:: WHAT TO DO ::
Set down each line of the material that follows exactly, and leave its pictures out.
━━ RECORDED DATA
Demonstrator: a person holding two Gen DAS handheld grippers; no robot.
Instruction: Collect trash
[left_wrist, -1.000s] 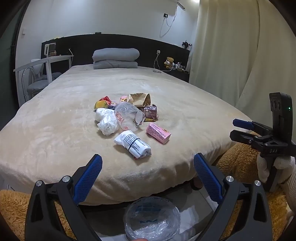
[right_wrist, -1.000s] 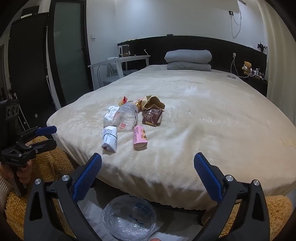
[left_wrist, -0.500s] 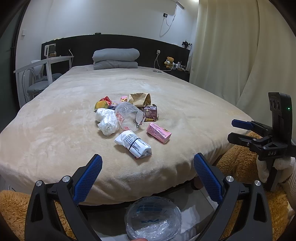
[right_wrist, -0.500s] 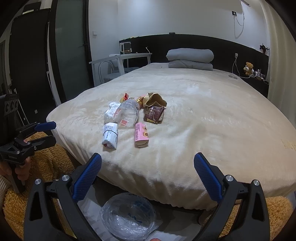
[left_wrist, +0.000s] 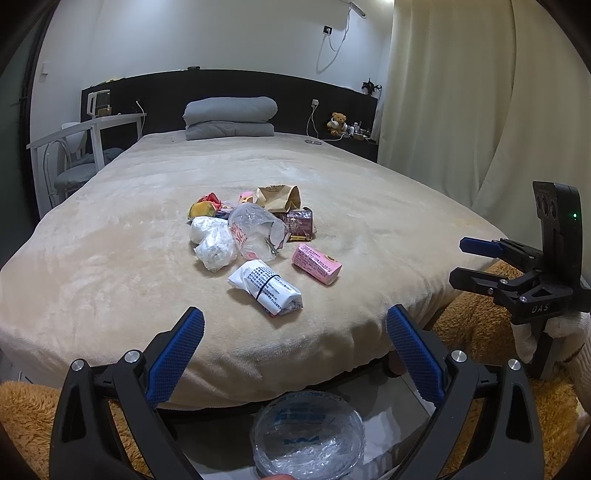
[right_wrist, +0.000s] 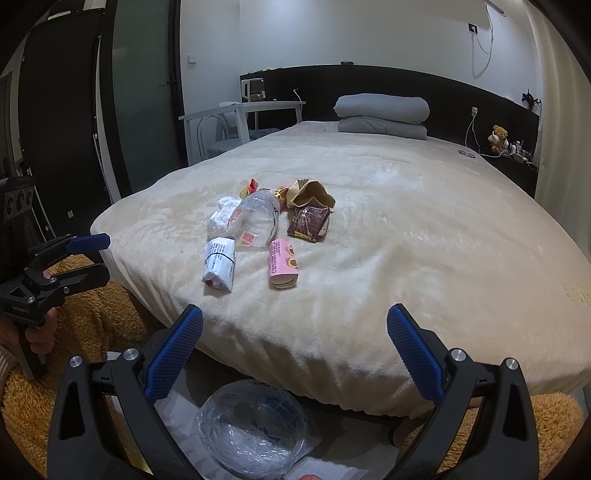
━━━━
:: ANSWER FOR THE TASK ::
Demonstrator: a person holding two Gen DAS handheld grippers; no robot.
Instruction: Collect trash
[left_wrist, -1.000s] 
[right_wrist, -1.000s] 
[left_wrist, -0.500s] 
[right_wrist, -0.500s] 
[left_wrist, +0.000s] 
[right_wrist, +0.000s] 

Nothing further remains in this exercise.